On first look the Australian lasagna employs the Australian numerical ingredient codes. There were 10 of these ingredients. Knowing what they are requires pulling up the official government ingredients list on a website. In the European Union there is a similar “E” codes list. The Italian producer did not resort to using such an opaque bureaucratic system.

The most processed component in the Italian lasagna was the beef broth that utilized the rice flour and dried potato flakes as thickeners and a glucose syrup sweetener. The antioxidant used was rosemary extract, which is expensive and high quality. The cheese used in the Italian version was a real traditionally made Grana Padano as you would by it whole in the store. Most Grand Padano in commerce is aged between 9-16 months. That is an eternity in industrial food production. The bechamel sauce has the exact ingredients a traditional home cook would use.

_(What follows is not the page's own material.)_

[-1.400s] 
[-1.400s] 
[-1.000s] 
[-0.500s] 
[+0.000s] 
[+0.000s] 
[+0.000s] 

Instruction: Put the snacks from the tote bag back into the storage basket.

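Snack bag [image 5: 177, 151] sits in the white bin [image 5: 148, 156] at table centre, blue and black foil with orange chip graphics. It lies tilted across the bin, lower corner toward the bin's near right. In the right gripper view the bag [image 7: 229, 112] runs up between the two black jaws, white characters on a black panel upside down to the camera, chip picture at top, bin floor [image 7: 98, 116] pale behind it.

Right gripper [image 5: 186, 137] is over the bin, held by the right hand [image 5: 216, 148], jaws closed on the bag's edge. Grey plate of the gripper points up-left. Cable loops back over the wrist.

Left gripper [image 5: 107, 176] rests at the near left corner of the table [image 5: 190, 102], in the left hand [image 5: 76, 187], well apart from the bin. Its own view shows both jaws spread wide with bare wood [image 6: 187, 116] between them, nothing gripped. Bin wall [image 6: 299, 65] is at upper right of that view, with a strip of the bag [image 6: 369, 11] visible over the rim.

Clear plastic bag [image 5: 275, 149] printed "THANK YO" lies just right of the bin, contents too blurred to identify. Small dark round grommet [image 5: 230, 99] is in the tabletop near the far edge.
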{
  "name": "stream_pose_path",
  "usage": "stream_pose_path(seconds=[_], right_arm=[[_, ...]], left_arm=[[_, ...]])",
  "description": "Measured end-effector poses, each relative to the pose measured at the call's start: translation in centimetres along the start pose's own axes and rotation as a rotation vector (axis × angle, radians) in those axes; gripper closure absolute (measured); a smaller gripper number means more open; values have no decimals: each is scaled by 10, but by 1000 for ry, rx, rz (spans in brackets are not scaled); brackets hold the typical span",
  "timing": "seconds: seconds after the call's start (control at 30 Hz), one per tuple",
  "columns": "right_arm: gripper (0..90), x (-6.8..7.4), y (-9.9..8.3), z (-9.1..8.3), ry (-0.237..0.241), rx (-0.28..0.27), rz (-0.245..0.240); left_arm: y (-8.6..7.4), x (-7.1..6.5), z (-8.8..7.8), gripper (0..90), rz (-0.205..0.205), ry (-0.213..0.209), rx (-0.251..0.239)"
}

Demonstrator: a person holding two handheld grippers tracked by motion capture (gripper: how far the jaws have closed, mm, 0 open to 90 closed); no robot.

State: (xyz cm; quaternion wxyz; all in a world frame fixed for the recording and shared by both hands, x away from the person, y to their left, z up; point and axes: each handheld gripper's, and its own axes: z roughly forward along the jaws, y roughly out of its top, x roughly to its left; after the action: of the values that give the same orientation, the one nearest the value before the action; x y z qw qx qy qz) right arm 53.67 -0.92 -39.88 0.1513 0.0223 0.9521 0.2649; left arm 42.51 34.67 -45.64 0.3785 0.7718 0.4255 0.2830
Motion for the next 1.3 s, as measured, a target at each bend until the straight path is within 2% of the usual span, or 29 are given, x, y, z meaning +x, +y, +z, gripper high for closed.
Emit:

The cheese used in the Australian version was composed from broken down processed cartesian-mindset ingredients and then reassembled-skim milk with added milk solids and cream, etc.

Most Italians would use fewer ingredients than the processed version but they would be able to understand the purpose of all the ingredients in the frozen product. They would also reach for fresh vegetables at home rather than the dehydrated ones.

In Italy and Europe food processors have added another dimension of simulation to processed food. Many factories that produce breads, croissants, focaccia and pizzas will model their production lines to mimic things human hands do. Some high-end factories even put humans on the production line to make finger imprints on products. Humans press products like focaccia with their fingers leaving indentations. The Panitaly factory in Lombardia Italy owned by the multinational DeliFrance is one such factory. The randomized imperfection of human hands gives the impression, literally, of artisanality.

The distance the Italians are willing to tolerate between the simulated version of something and the real version is often less than other Western cultures. As people around the world increasingly uphold the values of their cuisines, Italy’s old-ways approach can inspire the new.